• What you need to do
When the line with "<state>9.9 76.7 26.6" appears below, start repeating lines exactly, and keep going through the line with "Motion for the"; add nothing outside that span.

• Stored data

--------

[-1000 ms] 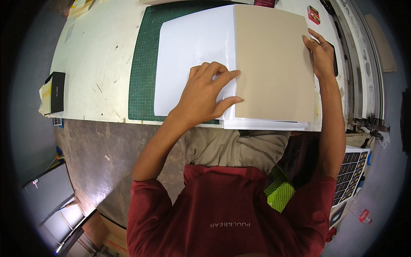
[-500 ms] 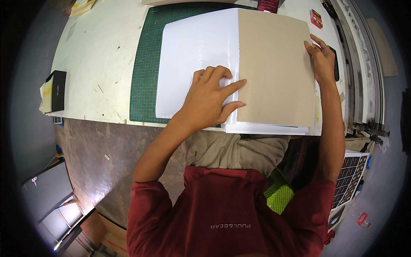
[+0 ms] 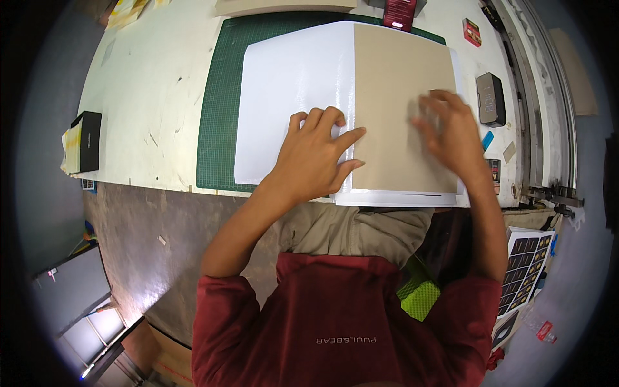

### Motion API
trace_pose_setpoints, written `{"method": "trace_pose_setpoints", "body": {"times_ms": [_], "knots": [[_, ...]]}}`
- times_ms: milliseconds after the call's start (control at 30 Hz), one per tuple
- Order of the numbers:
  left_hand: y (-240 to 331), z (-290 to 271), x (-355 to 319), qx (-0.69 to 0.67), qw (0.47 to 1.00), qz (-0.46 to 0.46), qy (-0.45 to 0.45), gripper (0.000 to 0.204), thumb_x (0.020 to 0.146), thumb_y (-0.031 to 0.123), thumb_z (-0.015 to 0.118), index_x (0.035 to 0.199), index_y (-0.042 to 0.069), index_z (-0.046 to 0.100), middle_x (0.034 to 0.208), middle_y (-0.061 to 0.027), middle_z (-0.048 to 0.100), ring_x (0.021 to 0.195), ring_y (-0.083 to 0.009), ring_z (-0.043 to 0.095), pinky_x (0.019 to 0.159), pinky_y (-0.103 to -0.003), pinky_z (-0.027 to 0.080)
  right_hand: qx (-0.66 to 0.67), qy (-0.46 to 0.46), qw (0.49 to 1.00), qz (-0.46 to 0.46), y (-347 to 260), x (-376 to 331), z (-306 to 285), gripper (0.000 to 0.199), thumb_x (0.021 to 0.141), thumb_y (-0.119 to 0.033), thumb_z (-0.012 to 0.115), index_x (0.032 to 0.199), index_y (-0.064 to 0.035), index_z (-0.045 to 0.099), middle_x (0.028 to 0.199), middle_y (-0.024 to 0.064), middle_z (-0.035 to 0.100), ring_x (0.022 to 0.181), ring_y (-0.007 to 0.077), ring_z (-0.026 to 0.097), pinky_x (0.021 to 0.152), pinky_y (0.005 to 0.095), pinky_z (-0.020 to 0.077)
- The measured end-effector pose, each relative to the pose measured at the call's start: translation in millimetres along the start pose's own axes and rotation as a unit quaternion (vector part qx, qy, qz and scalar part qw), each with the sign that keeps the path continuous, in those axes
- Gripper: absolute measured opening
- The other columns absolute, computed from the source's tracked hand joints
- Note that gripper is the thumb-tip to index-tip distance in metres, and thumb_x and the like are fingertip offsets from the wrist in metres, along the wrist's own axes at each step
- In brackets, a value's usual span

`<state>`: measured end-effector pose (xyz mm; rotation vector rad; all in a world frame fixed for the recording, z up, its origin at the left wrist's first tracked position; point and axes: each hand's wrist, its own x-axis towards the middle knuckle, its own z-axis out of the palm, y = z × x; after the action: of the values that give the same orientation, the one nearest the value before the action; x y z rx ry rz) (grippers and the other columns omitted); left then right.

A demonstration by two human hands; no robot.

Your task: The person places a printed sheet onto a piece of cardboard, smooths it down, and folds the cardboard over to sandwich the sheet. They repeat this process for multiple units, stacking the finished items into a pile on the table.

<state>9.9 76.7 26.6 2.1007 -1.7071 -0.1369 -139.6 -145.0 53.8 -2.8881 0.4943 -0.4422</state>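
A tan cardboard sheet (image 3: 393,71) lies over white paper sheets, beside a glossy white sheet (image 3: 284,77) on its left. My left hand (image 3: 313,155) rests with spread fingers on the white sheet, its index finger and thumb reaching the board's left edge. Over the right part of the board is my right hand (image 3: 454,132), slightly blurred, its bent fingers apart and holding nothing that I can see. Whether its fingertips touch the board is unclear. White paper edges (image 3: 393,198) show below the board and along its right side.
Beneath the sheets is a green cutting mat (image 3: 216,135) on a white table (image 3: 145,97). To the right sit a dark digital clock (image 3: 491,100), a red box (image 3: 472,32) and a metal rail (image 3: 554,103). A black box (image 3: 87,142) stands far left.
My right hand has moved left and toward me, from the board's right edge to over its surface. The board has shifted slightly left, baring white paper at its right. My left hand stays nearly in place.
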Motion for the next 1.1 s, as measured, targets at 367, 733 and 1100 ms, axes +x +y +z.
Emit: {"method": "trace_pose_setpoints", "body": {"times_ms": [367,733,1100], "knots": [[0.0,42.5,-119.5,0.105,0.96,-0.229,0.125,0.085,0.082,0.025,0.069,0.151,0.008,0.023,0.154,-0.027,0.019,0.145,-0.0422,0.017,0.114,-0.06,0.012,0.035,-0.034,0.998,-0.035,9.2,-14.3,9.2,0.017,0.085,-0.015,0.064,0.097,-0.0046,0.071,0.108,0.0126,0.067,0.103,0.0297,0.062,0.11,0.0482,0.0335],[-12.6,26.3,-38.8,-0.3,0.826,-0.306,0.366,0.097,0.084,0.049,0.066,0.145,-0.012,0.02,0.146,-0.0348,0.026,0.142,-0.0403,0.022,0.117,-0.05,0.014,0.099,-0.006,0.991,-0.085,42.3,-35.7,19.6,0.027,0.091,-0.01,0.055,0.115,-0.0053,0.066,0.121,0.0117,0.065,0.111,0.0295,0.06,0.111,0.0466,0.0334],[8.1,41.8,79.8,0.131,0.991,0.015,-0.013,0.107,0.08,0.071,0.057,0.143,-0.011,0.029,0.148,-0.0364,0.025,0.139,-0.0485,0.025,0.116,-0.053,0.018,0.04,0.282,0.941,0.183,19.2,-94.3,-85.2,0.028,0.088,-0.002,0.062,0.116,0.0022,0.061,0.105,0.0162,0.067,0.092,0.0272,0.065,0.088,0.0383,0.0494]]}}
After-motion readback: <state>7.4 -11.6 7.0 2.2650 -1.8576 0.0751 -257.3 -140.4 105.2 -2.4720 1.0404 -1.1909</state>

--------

• Reply
<state>9.9 76.7 26.6 2.1007 -1.7071 -0.1369 -139.6 -145.0 53.8 -2.8881 0.4943 -0.4422</state>
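A tan cardboard sheet (image 3: 393,71) lies over white paper sheets, beside a glossy white sheet (image 3: 284,77) on its left. My left hand (image 3: 313,155) rests with spread fingers on the white sheet, its index finger and thumb reaching the board's left edge. Over the right part of the board is my right hand (image 3: 454,132), slightly blurred, its bent fingers apart and holding nothing that I can see. Whether its fingertips touch the board is unclear. White paper edges (image 3: 393,198) show below the board and along its right side.
Beneath the sheets is a green cutting mat (image 3: 216,135) on a white table (image 3: 145,97). To the right sit a dark digital clock (image 3: 491,100), a red box (image 3: 472,32) and a metal rail (image 3: 554,103). A black box (image 3: 87,142) stands far left.
My right hand has moved left and toward me, from the board's right edge to over its surface. The board has shifted slightly left, baring white paper at its right. My left hand stays nearly in place.
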Motion for the next 1.1 s, as measured, targets at 367, 733 and 1100 ms, axes +x +y +z.

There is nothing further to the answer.